Data di bawah mencakup keseluruhan periode dari tahun 1970 hingga 1976. Data ini menunjukkan bagaimana Duster tumbuh dari Valiant yang baru menjadi lebih dari satu juta penjual. Kemudian perlahan-lahan menyusut kembali.

1970-1976 Spesifikasi dan Data Penjualan Plymouth Duster

Ketika perencana produk diberikan $15 juta untuk menyegarkan Valiant yang jelek untuk tahun 1970, tidak ada yang memperkirakan coupe fastback yang sporty akan menjadi sebuah fenomena.
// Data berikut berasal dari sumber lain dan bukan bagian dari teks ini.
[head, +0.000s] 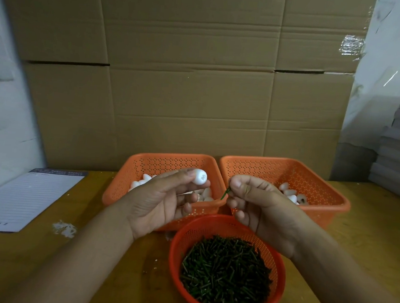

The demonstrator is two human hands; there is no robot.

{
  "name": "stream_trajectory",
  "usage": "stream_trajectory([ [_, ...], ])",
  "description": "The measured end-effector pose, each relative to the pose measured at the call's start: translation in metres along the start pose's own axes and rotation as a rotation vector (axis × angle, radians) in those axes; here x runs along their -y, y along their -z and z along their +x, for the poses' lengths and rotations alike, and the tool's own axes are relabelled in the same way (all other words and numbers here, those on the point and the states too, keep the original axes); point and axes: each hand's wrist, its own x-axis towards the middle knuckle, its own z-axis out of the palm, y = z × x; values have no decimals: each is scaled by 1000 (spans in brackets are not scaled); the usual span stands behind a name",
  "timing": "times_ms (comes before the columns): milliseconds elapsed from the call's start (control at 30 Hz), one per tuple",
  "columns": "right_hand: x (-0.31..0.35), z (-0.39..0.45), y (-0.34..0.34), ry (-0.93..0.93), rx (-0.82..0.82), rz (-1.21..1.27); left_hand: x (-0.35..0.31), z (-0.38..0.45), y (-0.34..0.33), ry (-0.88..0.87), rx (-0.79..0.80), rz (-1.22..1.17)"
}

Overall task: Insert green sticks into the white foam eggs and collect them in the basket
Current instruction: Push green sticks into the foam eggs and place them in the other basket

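Lined paper first: a ruled notepad (pixel 24 198) lies flat on the wooden table (pixel 111 264) at the far left, with a little scatter of white foam crumbs (pixel 64 229) just beside its near corner. Moving right, the left hand (pixel 163 201) is held up over the left orange basket (pixel 128 181), which has a pile of plain white foam eggs in it. Thumb and fingertips pinch one foam egg (pixel 199 176), its end turned toward the other hand. There's also something thin and pale sticking out under the fingers, can't tell what it is. Next over, the right hand (pixel 259 205) has its fingers curled in, thumb and forefinger pinching a single green stick (pixel 225 193) that points down and left, close to the egg but not touching it. Below the hands sits the round red basket (pixel 278 267) full of dark green sticks. Behind the right hand is the right orange basket (pixel 324 186) with a few eggs in it, probably the finished ones, though I can't see any sticks in them from here. So I'd say we're right at the insertion step: the stick tip needs lining up with the egg's end and a straight, gentle push so the foam doesn't crumble, then into the right basket it goes.
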Motion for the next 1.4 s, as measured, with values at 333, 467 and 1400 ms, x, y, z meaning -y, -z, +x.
stream_trajectory([
  [333, -6, 5, 2, 69, -126, 41, 2, -1, -2, -27, -8, 18],
  [467, -10, 5, 0, 151, -199, -101, 5, 0, -3, -40, -37, 41],
  [1400, -21, 5, -6, 238, -266, -397, 9, -2, -14, -149, -105, 248],
])
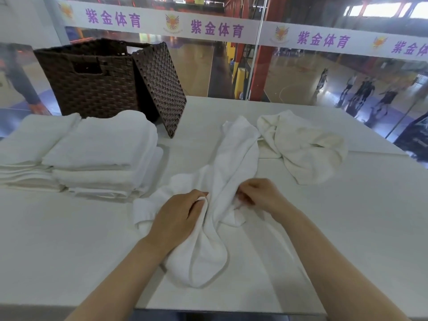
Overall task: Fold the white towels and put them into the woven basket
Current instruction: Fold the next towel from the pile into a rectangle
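Your left hand (179, 213) and right hand (259, 196) each pinch the bunched towel (231, 172) near the table's (347, 228) front edge. Find two corners, spread it flat, then fold; basket (92, 84) stands back-left.

The left hand's (183, 209) fingertips are disappearing into a fold of the crumpled towel (222, 181), and the right hand's (259, 193) fingertips are curling out of sight into the cloth too. The folded towel stack (92, 154) is running off the left edge and is covering the foot of the woven basket (92, 77), whose inside is lying in shadow. The leaning lid (159, 86) is hiding the basket's right side, and the worktop (347, 228) is being cut off at the right and the bottom.
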Demonstrator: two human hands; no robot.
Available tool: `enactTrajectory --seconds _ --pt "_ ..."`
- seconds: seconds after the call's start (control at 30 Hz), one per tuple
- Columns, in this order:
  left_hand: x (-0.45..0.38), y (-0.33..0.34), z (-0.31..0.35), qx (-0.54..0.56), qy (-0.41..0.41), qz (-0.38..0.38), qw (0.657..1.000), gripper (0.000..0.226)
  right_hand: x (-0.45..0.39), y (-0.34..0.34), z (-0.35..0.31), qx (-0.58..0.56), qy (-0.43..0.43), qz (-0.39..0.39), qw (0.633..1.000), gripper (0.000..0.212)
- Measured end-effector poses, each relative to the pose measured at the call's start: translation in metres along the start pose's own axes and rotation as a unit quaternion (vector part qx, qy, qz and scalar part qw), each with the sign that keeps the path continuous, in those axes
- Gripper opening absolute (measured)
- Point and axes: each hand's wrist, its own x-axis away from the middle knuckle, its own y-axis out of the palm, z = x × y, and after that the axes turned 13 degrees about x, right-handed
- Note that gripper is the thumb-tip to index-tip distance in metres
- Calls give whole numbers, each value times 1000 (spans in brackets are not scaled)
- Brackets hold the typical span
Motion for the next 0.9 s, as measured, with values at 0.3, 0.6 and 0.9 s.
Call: enactTrajectory --seconds 0.3,0.6,0.9 --pt "3 3 5 -20 6 2 1000 35 -111 -6 10 58 90 131 986 48" --pt "3 -4 3 -7 -7 14 1000 35 -99 2 5 -32 16 264 964 37" --pt "8 -8 5 57 3 58 997 39 18 18 -11 257 -255 82 929 24"
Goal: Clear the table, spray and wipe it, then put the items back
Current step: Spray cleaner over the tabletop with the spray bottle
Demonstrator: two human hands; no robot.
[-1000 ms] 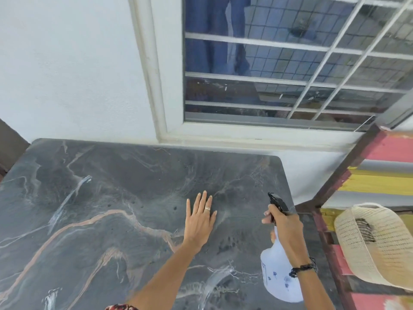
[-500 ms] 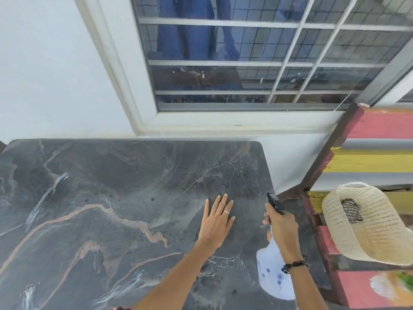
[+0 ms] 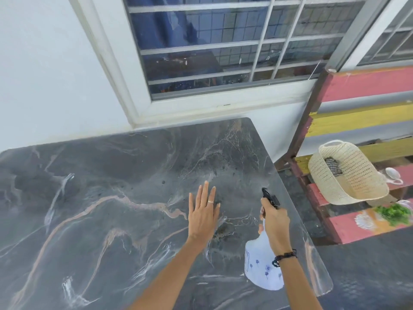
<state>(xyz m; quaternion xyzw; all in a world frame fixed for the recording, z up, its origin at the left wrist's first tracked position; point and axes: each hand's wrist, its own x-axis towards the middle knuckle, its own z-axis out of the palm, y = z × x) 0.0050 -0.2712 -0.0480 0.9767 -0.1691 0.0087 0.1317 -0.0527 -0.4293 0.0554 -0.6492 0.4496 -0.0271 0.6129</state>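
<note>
Marble-patterned table (image 3: 93, 198) fills the lower left of our view, dark grey with pale and tan veins, its far edge against the white wall (image 3: 44, 74) below a barred window (image 3: 223, 41). Our left hand (image 3: 204, 217) lies over the tabletop with fingers straight and close together, a ring on one finger; we cannot tell whether the palm presses down or hovers. Our right hand (image 3: 276, 222) grips the neck of the spray bottle (image 3: 260, 271), fingers curled round it just below the black nozzle, which points away from us over the table's right part. The bottle's white body, printed with small blue flowers, hangs below our wrist, which wears a dark bracelet (image 3: 285, 257). To the right stands a painted slatted bench (image 3: 362, 121) in red and yellow. On it sits a woven basket (image 3: 357, 175), tipped toward us, with a dark checked cloth (image 3: 333, 167) inside. Just beside the basket is a white cup (image 3: 392, 175), and nearer us some green leaves (image 3: 394, 213).
</note>
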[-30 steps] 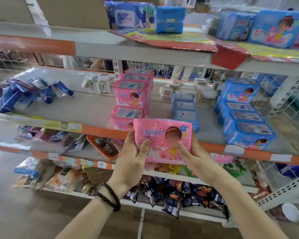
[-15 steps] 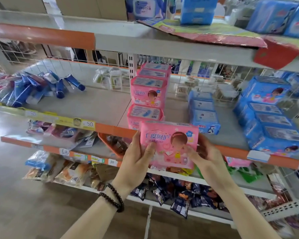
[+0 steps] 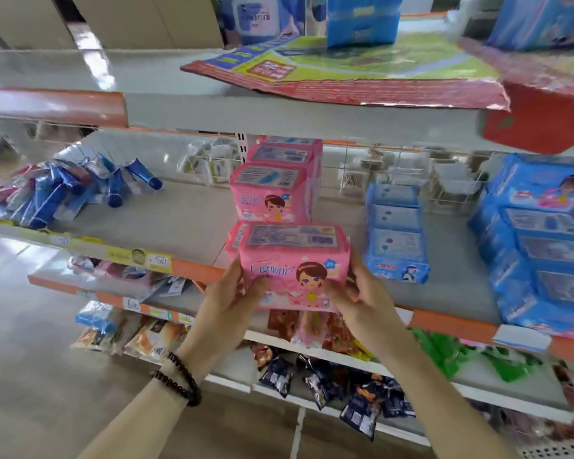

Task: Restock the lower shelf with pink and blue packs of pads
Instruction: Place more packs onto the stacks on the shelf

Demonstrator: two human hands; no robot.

Berikut data mentahnya.

Kemoceng Plymouth 1970
* Basis Duster (226ci, 2 kecepatan otomatis): 2.830 lbs | $2,172 | 192.375 unit
* Duster 340 (340ci, 4 kecepatan otomatis): 3.110 lbs | $2.547 | 24.817 unit
* Jumlah Produksi: 217.192

Kemoceng Plymouth 1971
* Kemoceng Dasar: 2.825 pon | $2,313 | 173.592 unit
* Duster 340: 3.140 pon | $2.703 | 12.886 unit
* Jumlah Produksi: 186.478

Kemoceng Plymouth 1972
* Kemoceng Dasar: 2.780 pon | $2.287 | 212.331 unit
* Duster 340: 3.100 pon | $2,742 | 15.681 unit
* Jumlah Produksi: 228.012

Kemoceng Plymouth 1973
* Kemoceng Dasar: 2.830 pon | $2,376 | 249.243 unit
* Duster 340: 3.175 pon | $2,822 | 15.731 unit
* Jumlah Produksi: 264.974

Kemoceng Plymouth 1974
* Kemoceng Dasar: 2.975 pon | $2,829 | 277.409 unit
* Duster 360 (360ci, TorqueFlite): 3.315 pon | $3,288 | 3.969 unit
* Jumlah Produksi: 281.378

Kemoceng Plymouth 1975
* Kemoceng Dasar: 2.970 pon | $3,243 | 79.884 unit
* Khusus Kain Lap: 2.970 pon | $3.418 | 38.826 unit
* Duster 360: 3.315 pon | $3.979 | 1.421 unit
* Jumlah Produksi: 120.131

Kemoceng Plymouth 1976
* Kemoceng Dasar: 2.975 pon | $3.241 | 34.681 unit
* Silver Duster (Paket Khusus): Termasuk dalam produksi dasar
* Jumlah Produksi: 34.681

Garisnya berakhir di sini. Jumlahnya menurun drastis. Tapi 1,3 juta mobil adalah jumlah yang banyak di jalan. Dan banyak kenangan yang tertinggal di kaca spion.